Le tout jeune Friant suit des cours de dessin auprès de Théodore Devilly. Dès 16 ans, ayant obtenu une bourse, il part pour Paris et entre dans l'atelier d'Alexandre Cabanel, où il retrouve d'autres lorrains : Jules Bastien-Lepage, Aimé Morot et Victor Prouvé. De retour à Nancy, le maire, Volland, lui présente les frères Coquelin qui deviendront à la fois des amis, des protecteurs et des clients. Grâce à eux, Friant aura accès à une clientèle aisée. A partir de 1886, à l'âge de 23 ans, Friant entreprend plusieurs voyages mais il ne reste jamais longtemps loin de sa "chère Lorraine".

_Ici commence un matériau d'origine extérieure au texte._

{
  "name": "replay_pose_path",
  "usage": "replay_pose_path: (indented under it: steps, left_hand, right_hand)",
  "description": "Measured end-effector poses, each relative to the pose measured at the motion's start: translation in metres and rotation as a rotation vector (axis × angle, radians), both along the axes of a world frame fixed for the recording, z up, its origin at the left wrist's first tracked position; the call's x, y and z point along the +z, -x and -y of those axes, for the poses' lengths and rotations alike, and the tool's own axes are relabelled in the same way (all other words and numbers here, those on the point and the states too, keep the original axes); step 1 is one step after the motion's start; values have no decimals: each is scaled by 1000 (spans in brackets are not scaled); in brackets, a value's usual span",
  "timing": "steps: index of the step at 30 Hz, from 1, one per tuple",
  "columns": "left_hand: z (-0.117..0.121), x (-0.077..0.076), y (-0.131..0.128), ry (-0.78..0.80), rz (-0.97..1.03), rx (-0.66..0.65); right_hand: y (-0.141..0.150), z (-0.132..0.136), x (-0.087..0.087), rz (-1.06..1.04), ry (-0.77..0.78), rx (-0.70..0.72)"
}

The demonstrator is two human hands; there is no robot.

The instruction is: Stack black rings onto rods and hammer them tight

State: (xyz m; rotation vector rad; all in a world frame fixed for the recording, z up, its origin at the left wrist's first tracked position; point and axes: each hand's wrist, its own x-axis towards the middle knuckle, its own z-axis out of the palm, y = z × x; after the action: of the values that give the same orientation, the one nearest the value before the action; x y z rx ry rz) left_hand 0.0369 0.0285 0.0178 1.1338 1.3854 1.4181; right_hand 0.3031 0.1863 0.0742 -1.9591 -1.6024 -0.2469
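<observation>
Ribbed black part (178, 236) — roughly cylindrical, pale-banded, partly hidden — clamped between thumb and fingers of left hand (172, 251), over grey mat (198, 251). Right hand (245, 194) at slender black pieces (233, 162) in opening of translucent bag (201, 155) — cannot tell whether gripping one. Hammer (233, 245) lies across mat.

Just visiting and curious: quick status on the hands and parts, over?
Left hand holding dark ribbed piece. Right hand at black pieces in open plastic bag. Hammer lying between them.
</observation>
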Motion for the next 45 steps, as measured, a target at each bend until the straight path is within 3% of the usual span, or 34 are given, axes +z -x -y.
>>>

Emile Friant est à Nancy l’un des maitres du naturalisme, mouvement artistique qui s’épanouit en France et en Europe entre 1880 et 1900 environ. Le but de Friant est de reproduire la nature telle qu'elle est. Il se débarrasse des compromis et des canons académiques qui gênent la libre expression de sa pensée. Il s’applique à regarder la vie contemporaine à la ville ou à la campagne et à en peindre tous les aspects ; il met en scène des paysans, des ouvriers et des pauvres mais aussi ses amis et la classe moyenne, au travail, au repos, en société, parfois dans leurs pratiques religieuses. Il aime représenter les travailleurs et les humbles, pour qui il éprouve une sympathie évidente, mais on ne sent pas de critique ouverte de la société ni de révolte politique dans son œuvre. Après 1900 son art évolue, il multiplie les portraits, s’adonne à la gravure (voir le lot 139) et exécute plusieurs grandes décorations pour la ville de Nancy.

Friant a plusieurs fois représenté son ami Burtin. Un grand dessin daté 1925, plus abouti que le nôtre, est reproduit dans le catalogue de l’exposition Friant, le dernier naturaliste ? Nancy 2016 p. 83. Une grande toile montrant Burtin sculptant, datée 1931 est reproduite dans le catalogue de l’exposition Emile Friant, Nancy 1988, P. 79 n° 87.